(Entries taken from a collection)
-=-=-

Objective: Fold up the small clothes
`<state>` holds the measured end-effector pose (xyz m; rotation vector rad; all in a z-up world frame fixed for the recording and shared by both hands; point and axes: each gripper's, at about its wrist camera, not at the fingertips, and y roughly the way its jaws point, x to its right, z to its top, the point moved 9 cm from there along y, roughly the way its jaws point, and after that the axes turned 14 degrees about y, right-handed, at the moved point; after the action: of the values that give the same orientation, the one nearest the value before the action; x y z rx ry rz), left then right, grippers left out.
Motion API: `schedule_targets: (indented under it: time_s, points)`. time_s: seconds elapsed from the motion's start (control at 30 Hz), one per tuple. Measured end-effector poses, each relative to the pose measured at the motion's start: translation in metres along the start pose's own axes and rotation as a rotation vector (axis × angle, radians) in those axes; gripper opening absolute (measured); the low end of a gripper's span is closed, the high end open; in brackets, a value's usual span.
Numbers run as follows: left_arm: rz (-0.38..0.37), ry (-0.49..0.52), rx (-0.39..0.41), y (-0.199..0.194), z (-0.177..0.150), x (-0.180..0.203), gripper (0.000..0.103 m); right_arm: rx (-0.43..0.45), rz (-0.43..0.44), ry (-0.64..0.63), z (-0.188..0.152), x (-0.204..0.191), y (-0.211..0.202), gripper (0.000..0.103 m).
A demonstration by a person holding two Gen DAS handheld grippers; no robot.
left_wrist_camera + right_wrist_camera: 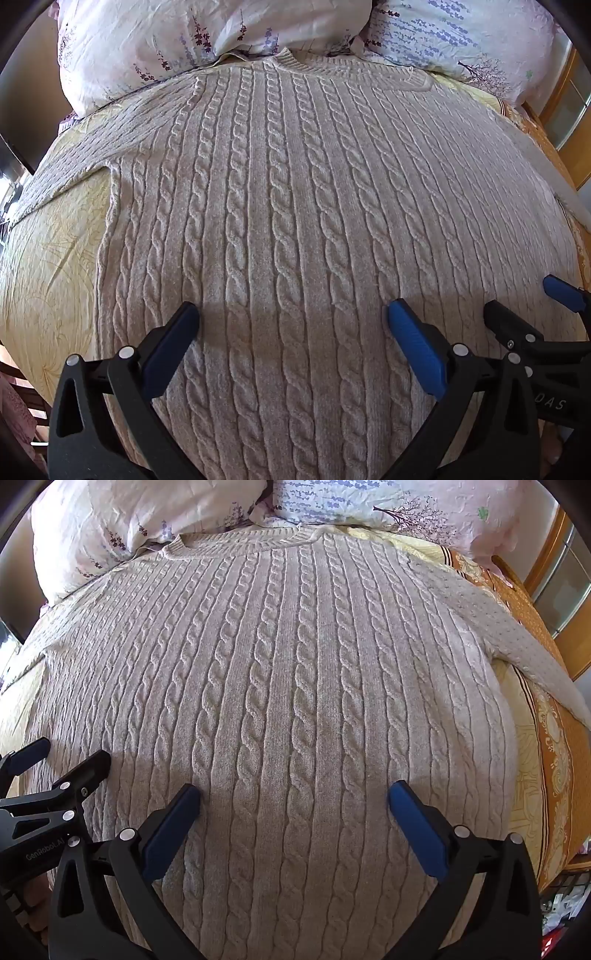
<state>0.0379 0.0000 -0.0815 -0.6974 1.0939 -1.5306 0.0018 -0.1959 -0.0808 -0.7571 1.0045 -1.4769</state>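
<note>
A big knitted sweater (288,206) lies flat on a bed. It is a pale cream color, close to beige. Long twisted rope shapes run up and down its front, with smooth plain strips between them. The knit looks thick and soft. Its round neck (295,61) is at the far end and touches the pillows. One sleeve (70,166) stretches out to the left side. The other sleeve (524,642) stretches out to the right side, and its knit has small dots and no ropes. The sweater covers most of the bed in both views.

Under the sweater is a yellow bedsheet (48,251) with a faint leaf pattern. At the right edge of the bed there is an orange patterned border (554,760). Two pillows sit at the head of the bed. The left pillow (155,40) is white with purple flowers. The right pillow (465,37) has blue flowers and a small tree on it.

The left gripper (291,317) is over the lower part of the sweater. Its two blue fingers are wide apart and hold nothing. The right gripper (293,795) is just beside it, also over the lower part. Its fingers are wide apart too, with nothing between them.
</note>
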Motion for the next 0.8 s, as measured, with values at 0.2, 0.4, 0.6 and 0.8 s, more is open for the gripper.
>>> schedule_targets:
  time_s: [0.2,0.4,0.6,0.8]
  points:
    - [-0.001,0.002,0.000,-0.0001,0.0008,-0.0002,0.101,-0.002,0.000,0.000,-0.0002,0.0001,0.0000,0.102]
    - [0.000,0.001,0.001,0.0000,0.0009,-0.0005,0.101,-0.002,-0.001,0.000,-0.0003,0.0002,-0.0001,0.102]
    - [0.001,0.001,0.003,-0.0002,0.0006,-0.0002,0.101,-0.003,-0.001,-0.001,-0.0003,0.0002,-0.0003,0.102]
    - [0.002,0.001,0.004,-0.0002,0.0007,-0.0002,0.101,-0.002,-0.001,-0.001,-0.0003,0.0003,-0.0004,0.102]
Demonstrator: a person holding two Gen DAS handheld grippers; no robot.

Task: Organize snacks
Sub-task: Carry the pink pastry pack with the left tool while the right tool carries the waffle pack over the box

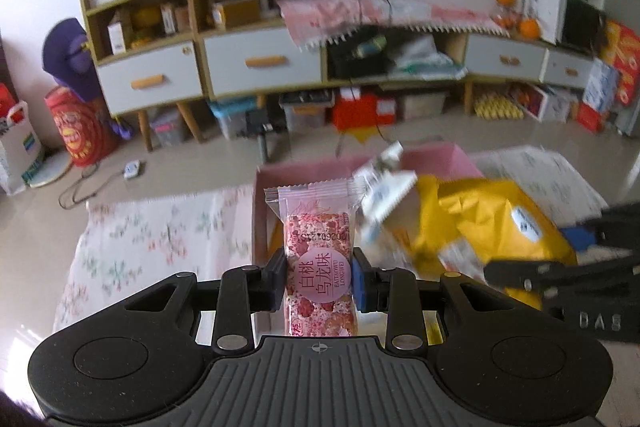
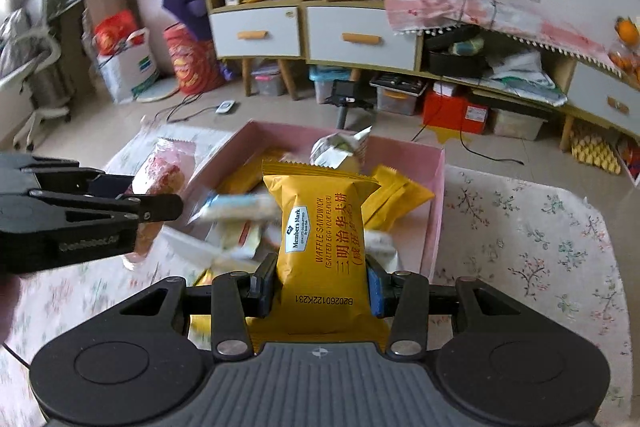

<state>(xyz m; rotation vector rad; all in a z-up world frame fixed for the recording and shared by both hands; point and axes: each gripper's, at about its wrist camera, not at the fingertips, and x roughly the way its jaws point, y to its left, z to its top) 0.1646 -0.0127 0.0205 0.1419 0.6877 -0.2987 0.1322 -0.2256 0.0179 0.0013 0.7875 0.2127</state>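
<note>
Left gripper (image 1: 319, 281) clamped on pink snack packet (image 1: 319, 259), held upright above near edge of pink box (image 2: 436, 195). Right gripper (image 2: 322, 285) clamped on yellow waffle-sandwich packet (image 2: 320, 227), over the box's loose snacks. Floral tablecloth (image 2: 520, 247) beneath.

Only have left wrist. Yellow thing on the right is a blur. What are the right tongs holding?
Observer: The right tongs are shut on a yellow packet labelled waffle sandwich, salted egg yolk flavor.
Operator: More like it in the box?
Observer: Yes. A second yellow packet lies in the pink box, behind the held one, toward the right wall.
Operator: And the white blur at the far end?
Observer: A crumpled silver packet at the box's far end.
</note>
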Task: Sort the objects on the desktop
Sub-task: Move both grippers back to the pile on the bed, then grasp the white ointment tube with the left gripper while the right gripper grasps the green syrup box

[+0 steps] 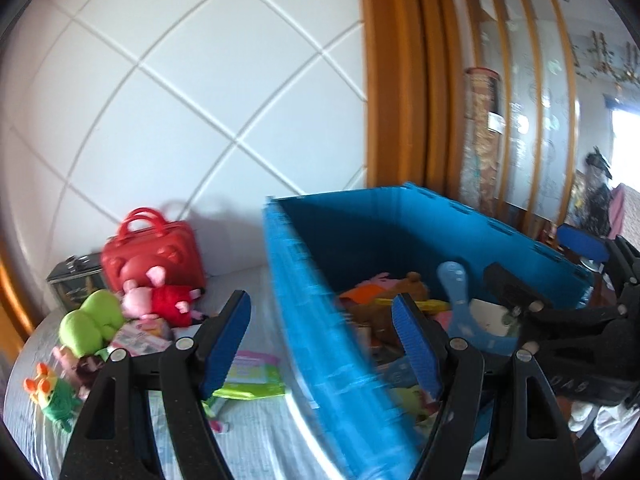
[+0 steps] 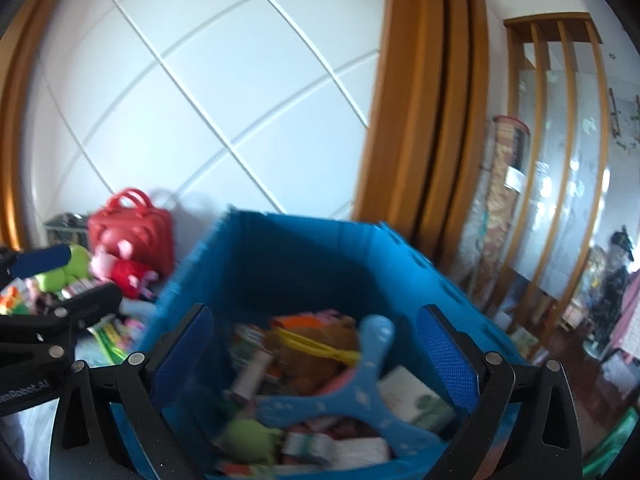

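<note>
Over the blue crate (image 2: 304, 264) at the table's right edge, your right gripper (image 2: 316, 356) hangs released above the blue boomerang (image 2: 360, 384) inside, while your left gripper (image 1: 320, 340) straddles its wall empty-jawed, likely heading for toys (image 1: 160, 304) left behind.

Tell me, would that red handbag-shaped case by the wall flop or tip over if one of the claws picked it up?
Probably stiff: the red case stands upright with a moulded, glossy shell, so it should keep its shape. Its looped handles look like the natural place to grip. Pushed high up, it might tip, since it stands on a narrow base with a pink pig plush resting against its foot.
</note>
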Demonstrator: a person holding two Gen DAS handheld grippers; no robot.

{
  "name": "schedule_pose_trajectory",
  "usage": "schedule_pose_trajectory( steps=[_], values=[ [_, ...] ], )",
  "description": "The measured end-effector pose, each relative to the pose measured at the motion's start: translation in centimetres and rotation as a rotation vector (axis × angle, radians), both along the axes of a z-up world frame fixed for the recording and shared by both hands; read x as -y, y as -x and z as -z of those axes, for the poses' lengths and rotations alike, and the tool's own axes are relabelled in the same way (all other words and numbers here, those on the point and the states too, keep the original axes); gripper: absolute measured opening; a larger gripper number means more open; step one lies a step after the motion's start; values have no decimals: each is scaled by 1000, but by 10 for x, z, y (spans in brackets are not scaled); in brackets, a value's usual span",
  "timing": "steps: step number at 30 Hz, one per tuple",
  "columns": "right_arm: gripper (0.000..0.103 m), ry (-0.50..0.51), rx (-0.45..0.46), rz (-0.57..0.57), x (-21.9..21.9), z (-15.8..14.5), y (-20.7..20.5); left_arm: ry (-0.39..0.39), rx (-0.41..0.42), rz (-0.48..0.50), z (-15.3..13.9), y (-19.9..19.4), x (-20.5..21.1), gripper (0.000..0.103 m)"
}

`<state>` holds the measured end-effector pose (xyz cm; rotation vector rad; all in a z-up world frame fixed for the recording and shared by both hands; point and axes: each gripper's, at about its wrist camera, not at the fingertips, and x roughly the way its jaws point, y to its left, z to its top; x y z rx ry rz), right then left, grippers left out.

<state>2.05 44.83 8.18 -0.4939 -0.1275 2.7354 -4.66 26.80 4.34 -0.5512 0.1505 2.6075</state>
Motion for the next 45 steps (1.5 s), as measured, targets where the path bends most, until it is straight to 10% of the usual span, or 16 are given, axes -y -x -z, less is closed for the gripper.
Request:
schedule_pose_trajectory(
  steps=[20,33,45],
  values=[
    [103,57,139,-287,182,51,106,38,246,-348,91,97,227,73],
    [103,109,484,-280,189,202,188,140,561,-351,229,154,236,73],
    [103,146,533,-239,159,245,239,182,663,-154,299,221,144,73]
  ],
)
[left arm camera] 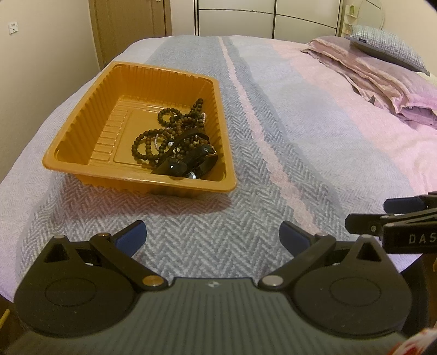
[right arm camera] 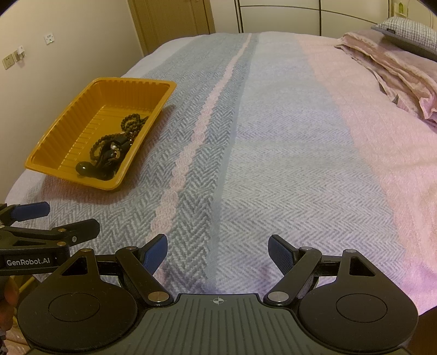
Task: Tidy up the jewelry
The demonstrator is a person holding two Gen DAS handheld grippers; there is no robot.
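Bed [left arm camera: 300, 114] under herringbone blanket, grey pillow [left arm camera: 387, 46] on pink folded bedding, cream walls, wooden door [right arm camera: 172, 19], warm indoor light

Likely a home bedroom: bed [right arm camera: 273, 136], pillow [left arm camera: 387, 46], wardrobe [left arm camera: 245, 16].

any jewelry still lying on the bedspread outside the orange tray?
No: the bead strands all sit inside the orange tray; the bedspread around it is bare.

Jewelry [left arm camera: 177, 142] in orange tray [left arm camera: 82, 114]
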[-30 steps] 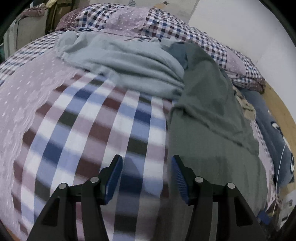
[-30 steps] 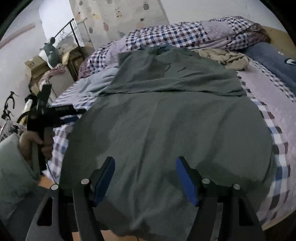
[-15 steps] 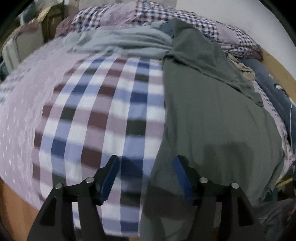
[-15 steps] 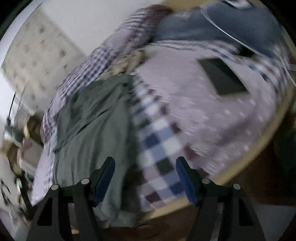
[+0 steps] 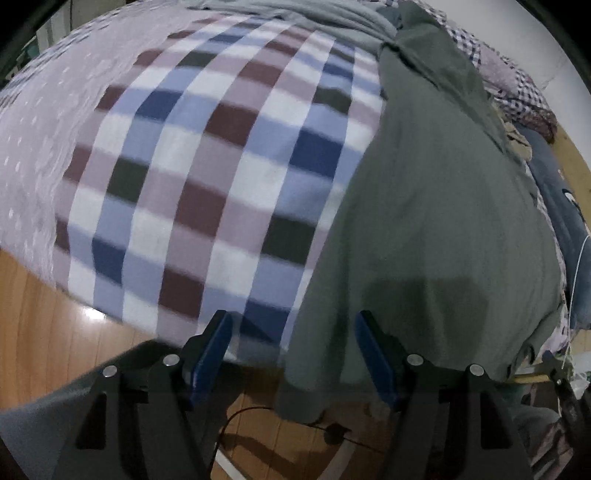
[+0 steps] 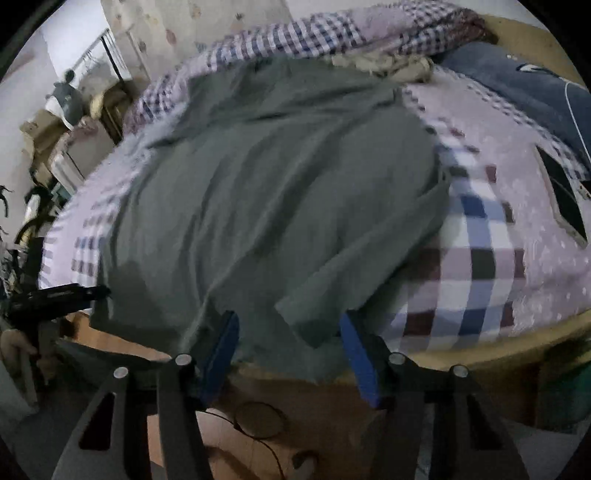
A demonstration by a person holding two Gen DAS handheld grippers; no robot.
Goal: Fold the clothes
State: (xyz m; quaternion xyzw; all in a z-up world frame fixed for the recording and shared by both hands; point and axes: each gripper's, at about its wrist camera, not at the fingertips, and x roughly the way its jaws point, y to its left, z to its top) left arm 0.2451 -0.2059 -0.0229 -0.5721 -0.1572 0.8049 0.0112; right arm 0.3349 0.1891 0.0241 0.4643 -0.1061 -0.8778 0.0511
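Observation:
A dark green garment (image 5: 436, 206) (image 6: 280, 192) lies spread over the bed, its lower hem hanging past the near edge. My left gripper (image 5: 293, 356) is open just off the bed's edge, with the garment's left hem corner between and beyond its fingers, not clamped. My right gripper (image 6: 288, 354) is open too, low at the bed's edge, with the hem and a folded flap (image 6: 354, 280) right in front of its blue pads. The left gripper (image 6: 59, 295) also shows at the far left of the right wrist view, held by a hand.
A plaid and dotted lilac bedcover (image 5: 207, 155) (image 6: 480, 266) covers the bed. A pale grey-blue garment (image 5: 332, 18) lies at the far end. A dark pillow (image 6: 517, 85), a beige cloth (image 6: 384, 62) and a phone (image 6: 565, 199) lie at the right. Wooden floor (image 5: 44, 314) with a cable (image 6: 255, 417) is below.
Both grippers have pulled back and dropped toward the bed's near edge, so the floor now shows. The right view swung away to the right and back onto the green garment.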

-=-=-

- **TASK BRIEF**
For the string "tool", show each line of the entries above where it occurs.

- **THE COMPLETED TASK**
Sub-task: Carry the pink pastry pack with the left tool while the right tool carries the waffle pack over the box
  "description": "The measured end-effector pose, each relative to the pose measured at the motion's start: translation in centimetres and rotation as a rotation vector (axis × angle, radians), both along the axes of a z-up world frame fixed for the recording and shared by both hands; read x as -y, y as -x and z as -z of those axes, for the poses' lengths and rotations alike, and the tool's own axes are relabelled in the same way (all other words and numbers here, those on the point and the states too, keep the original axes); gripper: absolute measured opening; a larger gripper number means more open; step one lies a step after the motion's start; values have no decimals: each is scaled by 1000, but by 10 for x, z, y (spans in brackets are not scaled); in brackets, a value's usual span",

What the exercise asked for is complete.